**PROBLEM DESCRIPTION:** From the first line of the listing below to the line containing "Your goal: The", write out everything exactly. No pictures.

>>>>>

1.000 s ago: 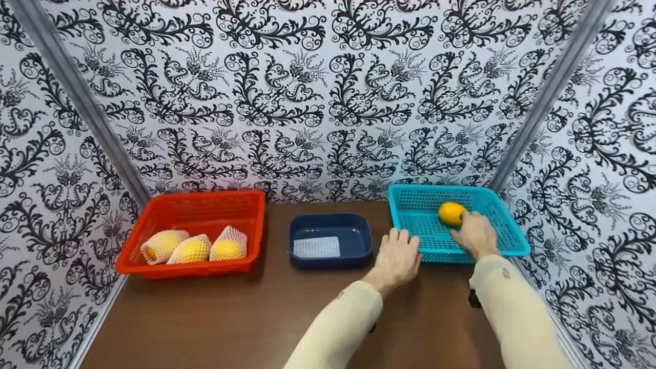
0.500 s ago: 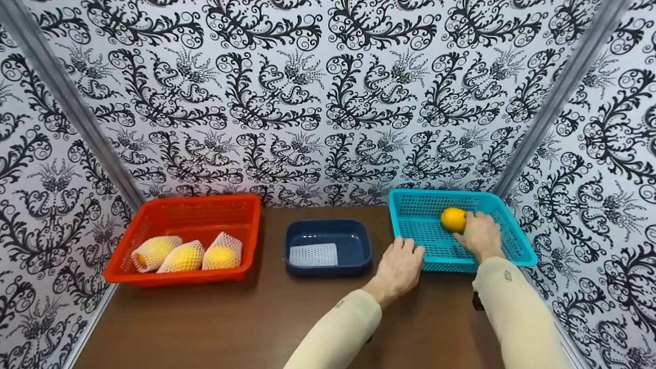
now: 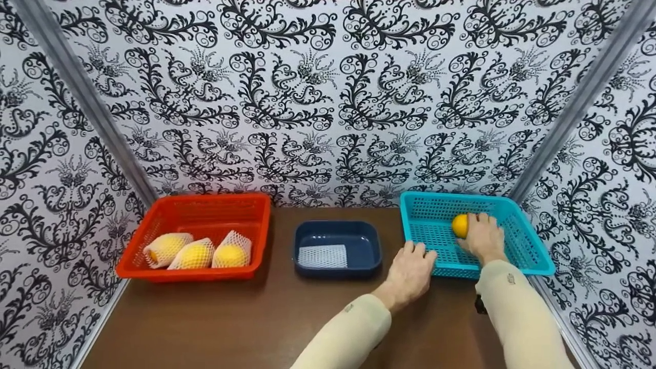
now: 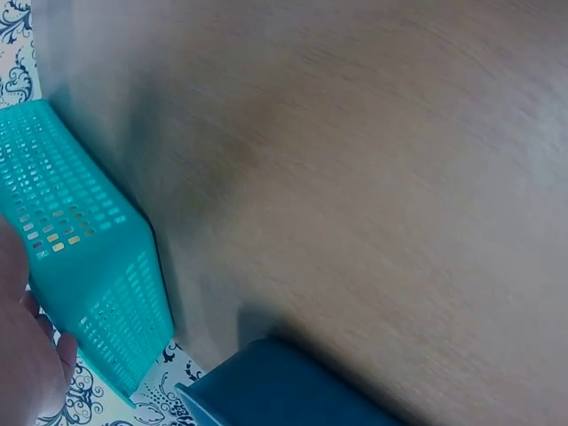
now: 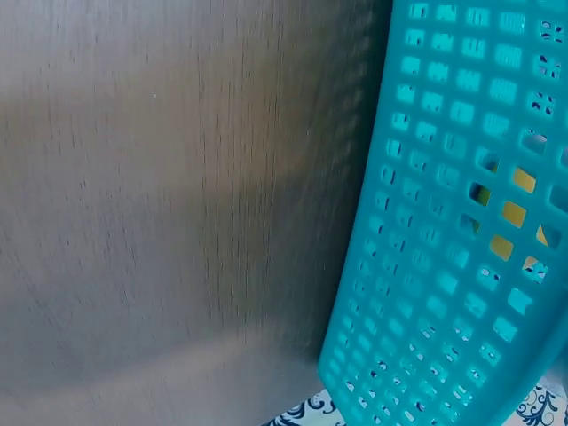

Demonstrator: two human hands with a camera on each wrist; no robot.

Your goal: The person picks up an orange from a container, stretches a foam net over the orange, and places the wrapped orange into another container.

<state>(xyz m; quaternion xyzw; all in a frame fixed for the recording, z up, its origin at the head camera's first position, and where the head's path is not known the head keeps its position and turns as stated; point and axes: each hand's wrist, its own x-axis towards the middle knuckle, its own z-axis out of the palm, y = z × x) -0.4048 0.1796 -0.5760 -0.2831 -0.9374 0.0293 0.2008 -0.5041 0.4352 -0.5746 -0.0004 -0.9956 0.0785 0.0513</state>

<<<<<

**ANSWER FOR THIS EXERCISE:**
1.000 s ago: 
0.500 s ago: 
now: 
now: 
now: 

Demonstrator: two human hands with a camera on each wrist; no robot.

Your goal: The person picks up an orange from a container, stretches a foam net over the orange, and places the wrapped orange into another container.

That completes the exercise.